Plus de cinq ans après l'assassinat de Samuel Paty, la justice se penche à nouveau sur le rôle de plusieurs protagonistes. Devant la cour d'assises spéciale de Paris, le parquet général a requis vingt ans de réclusion criminelle contre Brahim Chnina, 54 ans, et le prédicateur islamiste Abdelhakim Sefrioui, 66 ans.
Les deux hommes sont accusés d'avoir mené une campagne de dénonciation et de haine visant l’enseignant, après un cours sur la liberté d’expression au cours duquel il avait montré des caricatures de Mahomet. En première instance, ils avaient été condamnés à 13 et 15 ans de prison. Le parquet demande que les vingt ans requis soient assortis d'une période de sûreté des deux tiers, sans possibilité d'aménagement de peine durant cette durée.

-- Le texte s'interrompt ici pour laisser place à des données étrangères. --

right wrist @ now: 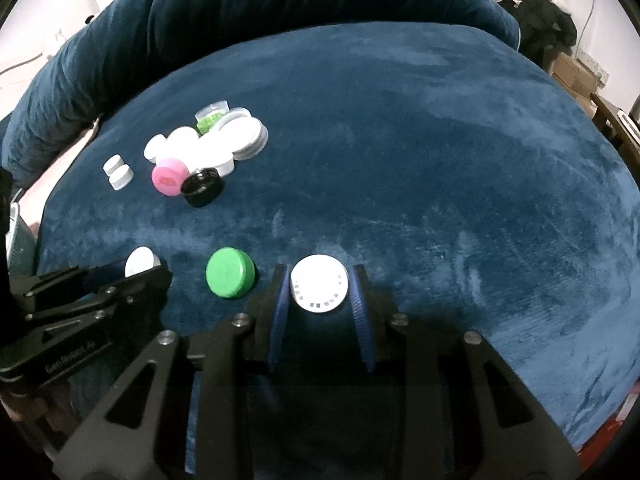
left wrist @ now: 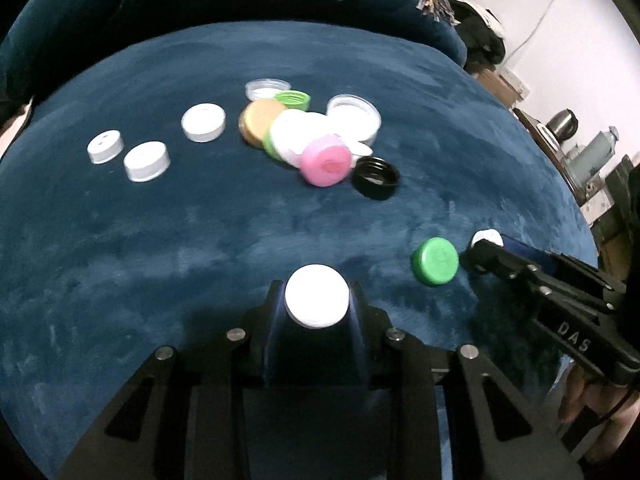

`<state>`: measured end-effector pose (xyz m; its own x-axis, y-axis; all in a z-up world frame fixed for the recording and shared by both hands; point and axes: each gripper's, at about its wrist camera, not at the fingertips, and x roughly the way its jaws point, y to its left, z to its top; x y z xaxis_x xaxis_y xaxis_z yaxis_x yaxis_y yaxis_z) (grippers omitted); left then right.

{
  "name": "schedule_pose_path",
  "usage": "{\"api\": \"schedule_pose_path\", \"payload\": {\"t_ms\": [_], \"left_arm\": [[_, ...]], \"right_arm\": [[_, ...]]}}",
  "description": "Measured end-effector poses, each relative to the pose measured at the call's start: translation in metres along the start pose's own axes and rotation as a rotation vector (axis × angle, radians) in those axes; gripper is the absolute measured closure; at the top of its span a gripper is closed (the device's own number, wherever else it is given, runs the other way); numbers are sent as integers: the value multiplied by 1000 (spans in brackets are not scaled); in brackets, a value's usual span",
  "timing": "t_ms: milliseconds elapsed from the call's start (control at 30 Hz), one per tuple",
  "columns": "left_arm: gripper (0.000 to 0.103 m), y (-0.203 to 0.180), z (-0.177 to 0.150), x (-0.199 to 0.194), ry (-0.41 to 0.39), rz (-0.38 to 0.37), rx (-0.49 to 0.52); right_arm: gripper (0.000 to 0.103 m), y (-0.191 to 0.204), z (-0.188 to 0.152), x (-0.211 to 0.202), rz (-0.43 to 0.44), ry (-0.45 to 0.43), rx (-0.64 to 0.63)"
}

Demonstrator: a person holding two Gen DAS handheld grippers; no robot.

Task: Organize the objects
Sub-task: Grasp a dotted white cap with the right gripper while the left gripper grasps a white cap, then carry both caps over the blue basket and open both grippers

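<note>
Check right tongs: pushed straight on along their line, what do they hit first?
The right tongs are shut on a white cap. Beyond it the way looks free: only bare blue cushion, then the backrest. Depth is unclear.

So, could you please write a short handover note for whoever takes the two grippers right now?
Left gripper: shut on a plain white cap.
Right gripper: shut on a white cap with printed marks.
A green cap lies alone between the two grippers on the blue cushion.
Further back: three white caps stand apart, left of a mixed pile with a pink cap and a black cap.
Done: a few caps pulled out.
Left: place both held caps, then sort the pile.
</note>
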<state>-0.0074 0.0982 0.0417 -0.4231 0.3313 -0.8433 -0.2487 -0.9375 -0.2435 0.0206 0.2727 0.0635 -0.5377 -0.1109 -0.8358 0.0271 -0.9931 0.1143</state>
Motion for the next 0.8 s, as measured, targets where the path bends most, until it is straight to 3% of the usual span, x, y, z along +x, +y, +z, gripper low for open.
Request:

Le ministère public doit également présenter ses réquisitions contre deux proches du tueur, Abdoullakh Anzorov, abattu par la police après le crime. Ces deux accusés, Naïm Boudaoud, 24 ans, et Azim Epsirkhanov, 25 ans, avaient été condamnés à 16 ans de réclusion et encourent désormais la réclusion criminelle à perpétuité.
Ce procès en appel constitue une nouvelle épreuve pour la famille de Samuel Paty. Ses proches ont dénoncé certaines prises de parole à l’audience, notamment la stratégie de défense d’Abdelhakim Sefrioui, perçue par eux comme une mise en cause de la mémoire du professeur, assassiné le 16 octobre 2020 près de son collège de Conflans-Sainte-Honorine (Yvelines).